** BRIEF **
Your answer must consist of exactly the lines below, starting with the line with "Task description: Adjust" and going on through the line with "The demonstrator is", and nothing else.

** EXERCISE INPUT **

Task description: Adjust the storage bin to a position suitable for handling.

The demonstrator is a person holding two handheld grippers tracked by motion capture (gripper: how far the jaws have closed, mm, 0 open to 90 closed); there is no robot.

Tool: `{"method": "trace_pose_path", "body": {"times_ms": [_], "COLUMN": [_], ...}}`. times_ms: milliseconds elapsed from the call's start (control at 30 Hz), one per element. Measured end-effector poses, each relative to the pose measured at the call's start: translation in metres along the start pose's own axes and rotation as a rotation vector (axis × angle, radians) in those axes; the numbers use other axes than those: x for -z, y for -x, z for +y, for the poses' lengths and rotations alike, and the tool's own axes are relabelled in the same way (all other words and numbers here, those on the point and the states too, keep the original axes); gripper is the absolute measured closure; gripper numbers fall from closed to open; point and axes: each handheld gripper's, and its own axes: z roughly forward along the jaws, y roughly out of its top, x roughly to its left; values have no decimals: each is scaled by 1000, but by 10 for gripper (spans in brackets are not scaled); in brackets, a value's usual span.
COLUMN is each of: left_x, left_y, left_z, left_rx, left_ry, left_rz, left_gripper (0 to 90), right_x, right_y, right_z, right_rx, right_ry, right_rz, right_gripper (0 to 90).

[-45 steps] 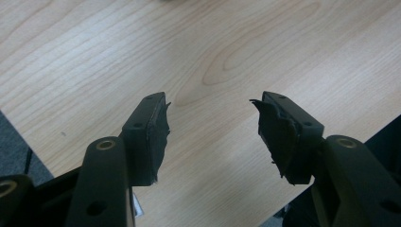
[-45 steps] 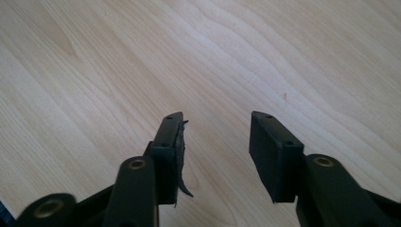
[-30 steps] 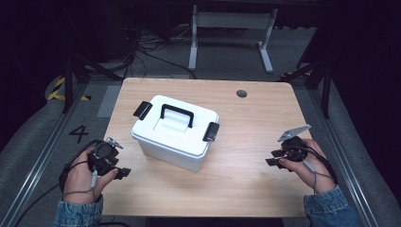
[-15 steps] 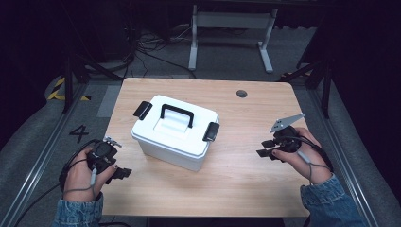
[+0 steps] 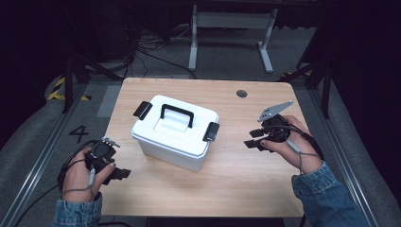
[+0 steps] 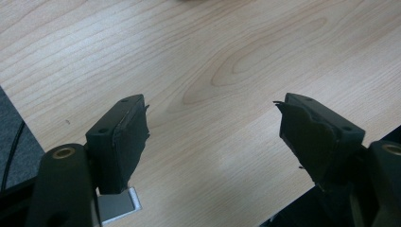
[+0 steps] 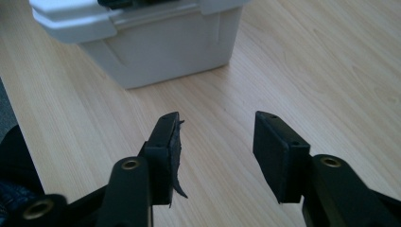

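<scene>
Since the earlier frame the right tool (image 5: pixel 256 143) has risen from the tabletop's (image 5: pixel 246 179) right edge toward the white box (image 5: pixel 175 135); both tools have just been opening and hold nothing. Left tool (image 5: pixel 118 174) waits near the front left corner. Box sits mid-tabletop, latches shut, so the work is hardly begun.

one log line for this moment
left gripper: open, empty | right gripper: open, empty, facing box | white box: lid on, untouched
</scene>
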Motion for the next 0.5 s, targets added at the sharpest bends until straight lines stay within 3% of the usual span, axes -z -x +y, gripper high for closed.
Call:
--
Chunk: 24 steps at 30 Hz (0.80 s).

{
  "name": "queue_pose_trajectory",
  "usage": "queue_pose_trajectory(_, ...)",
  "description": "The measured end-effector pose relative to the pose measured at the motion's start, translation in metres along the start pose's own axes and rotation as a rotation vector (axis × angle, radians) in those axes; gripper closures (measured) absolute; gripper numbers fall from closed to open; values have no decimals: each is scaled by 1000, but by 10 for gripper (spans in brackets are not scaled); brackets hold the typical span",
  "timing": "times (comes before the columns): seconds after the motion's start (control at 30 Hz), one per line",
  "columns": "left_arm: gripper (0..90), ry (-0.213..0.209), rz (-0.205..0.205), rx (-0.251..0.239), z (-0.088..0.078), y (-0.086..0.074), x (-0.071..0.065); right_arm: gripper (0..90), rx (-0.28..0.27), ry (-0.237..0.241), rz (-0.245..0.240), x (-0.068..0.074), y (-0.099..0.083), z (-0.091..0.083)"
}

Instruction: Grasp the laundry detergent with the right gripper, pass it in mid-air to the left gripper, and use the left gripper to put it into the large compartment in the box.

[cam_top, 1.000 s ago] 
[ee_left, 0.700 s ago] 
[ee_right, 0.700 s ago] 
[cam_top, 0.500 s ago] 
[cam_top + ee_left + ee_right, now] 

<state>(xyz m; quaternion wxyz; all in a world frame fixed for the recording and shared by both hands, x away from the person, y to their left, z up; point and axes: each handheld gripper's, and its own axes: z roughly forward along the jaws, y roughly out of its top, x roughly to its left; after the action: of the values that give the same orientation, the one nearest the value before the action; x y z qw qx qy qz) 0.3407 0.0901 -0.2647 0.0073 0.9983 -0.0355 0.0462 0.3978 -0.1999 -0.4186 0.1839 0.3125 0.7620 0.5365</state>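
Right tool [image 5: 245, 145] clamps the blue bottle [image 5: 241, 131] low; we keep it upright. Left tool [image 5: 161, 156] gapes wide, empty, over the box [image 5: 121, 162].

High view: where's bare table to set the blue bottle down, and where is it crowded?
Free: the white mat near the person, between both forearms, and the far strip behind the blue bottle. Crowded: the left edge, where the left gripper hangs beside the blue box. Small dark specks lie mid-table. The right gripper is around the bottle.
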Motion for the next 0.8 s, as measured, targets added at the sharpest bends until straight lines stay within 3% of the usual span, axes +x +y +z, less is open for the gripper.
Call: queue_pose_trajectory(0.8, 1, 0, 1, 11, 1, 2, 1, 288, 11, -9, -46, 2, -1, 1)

** EXERCISE RESULT **
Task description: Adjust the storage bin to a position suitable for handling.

The demonstrator is a person holding two handheld grippers tracked by motion capture (gripper: how far the jaws have closed, mm, 0 open to 90 closed); there is no robot.

No additional output will be given.